**Assignment:**
Only the lines holding "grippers" are wanted here; copy each from the listing.
[[ Data below open ]]
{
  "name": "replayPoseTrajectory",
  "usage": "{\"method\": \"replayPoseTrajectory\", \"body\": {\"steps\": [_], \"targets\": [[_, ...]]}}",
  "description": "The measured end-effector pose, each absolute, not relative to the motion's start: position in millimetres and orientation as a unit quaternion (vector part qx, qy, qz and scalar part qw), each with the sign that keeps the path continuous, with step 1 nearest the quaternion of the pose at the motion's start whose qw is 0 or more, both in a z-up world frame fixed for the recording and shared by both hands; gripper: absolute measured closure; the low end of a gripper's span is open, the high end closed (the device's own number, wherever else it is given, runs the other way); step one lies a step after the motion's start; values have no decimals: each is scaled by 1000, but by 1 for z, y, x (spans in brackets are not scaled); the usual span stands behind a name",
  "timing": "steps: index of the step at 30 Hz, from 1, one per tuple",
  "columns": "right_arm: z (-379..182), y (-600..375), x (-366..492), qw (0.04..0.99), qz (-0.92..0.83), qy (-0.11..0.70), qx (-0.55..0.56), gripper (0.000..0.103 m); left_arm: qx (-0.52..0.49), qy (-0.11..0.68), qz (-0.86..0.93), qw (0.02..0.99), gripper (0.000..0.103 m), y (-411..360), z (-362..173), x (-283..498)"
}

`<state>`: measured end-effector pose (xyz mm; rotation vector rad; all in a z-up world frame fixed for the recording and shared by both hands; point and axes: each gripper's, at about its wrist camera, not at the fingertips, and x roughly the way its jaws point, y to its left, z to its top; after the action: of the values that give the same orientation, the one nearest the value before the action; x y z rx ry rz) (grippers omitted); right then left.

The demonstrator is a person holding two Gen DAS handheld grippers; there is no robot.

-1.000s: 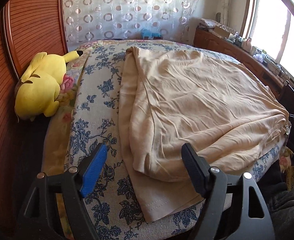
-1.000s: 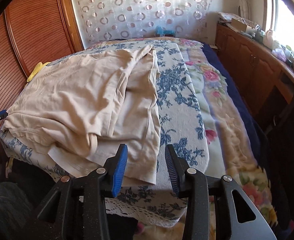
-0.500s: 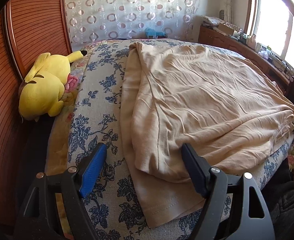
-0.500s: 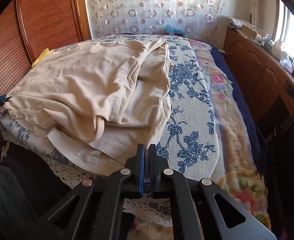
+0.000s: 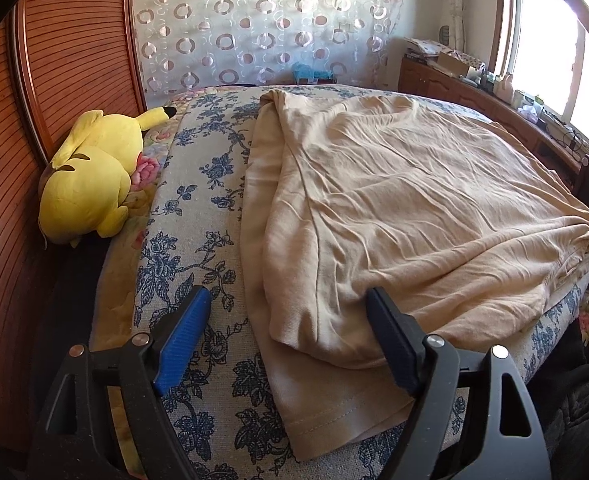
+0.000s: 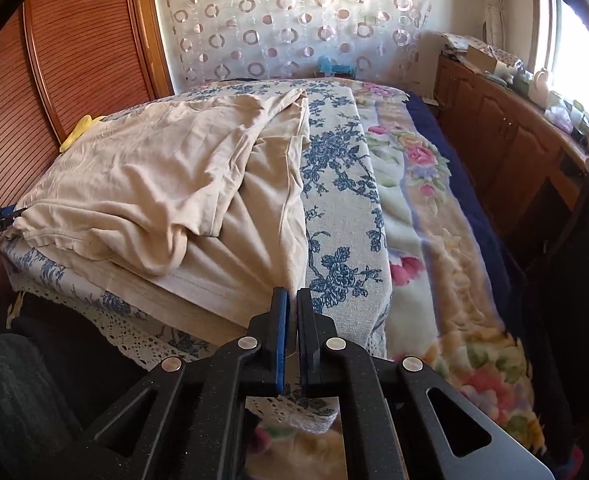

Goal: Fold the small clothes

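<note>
The beige shirt (image 5: 394, 208) lies half-folded on the bed (image 6: 342, 216). Right gripper (image 6: 290, 304) has clamped its near corner, probably to lift it; left gripper (image 5: 286, 316) gapes wide around the opposite corner, not yet gripping

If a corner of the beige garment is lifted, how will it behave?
The beige garment is probably floppy: it lies in soft wrinkles and drapes over the bed edge. Likely light, since the cloth looks thin. Its folded-over layer may slide apart.

You see a yellow plush toy (image 5: 90, 176) lying beside the wooden headboard (image 5: 54, 80), a circle-patterned curtain (image 5: 262, 24) behind the bed, and a cluttered wooden cabinet (image 6: 506, 120) under the window (image 5: 550, 36).
</note>
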<state>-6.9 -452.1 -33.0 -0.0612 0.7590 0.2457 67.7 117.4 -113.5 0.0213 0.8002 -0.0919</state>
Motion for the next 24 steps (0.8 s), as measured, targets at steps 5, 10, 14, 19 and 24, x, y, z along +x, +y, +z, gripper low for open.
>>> {"method": "replayPoseTrajectory", "body": {"steps": [5, 10, 14, 19, 24], "targets": [[-16, -445, -18, 933, 119, 336, -44, 96, 8, 381, -37, 924, 22, 115, -115, 66], [-5, -417, -17, 939, 132, 313, -54, 94, 4, 366, -31, 930, 22, 114, -116, 62], [-5, -387, -5, 939, 149, 304, -54, 93, 2, 356, -25, 934, 22, 114, -118, 61], [-7, -348, 14, 938, 176, 292, -62, 75, -1, 352, -18, 936, 22, 113, -118, 61], [-23, -312, 43, 927, 195, 308, -86, 66, -3, 351, -18, 936, 22, 112, -118, 61]]}}
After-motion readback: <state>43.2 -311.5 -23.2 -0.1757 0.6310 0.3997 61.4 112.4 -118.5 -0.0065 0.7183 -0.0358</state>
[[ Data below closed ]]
**Problem solution:**
`<state>`: measured end-effector pose (xyz mm; rotation vector rad; all in a z-up world frame fixed for the recording and shared by both hands; point and axes: each gripper's, at about its wrist camera, not at the fingertips, and x roughly the way its jaws point, y to its left, z to its top; after the action: of the values that give the same orientation, the one nearest the value before the action; x y z rx ry rz) (grippers omitted); right then left.
The demonstrator is a person holding two Gen DAS handheld grippers; there is no robot.

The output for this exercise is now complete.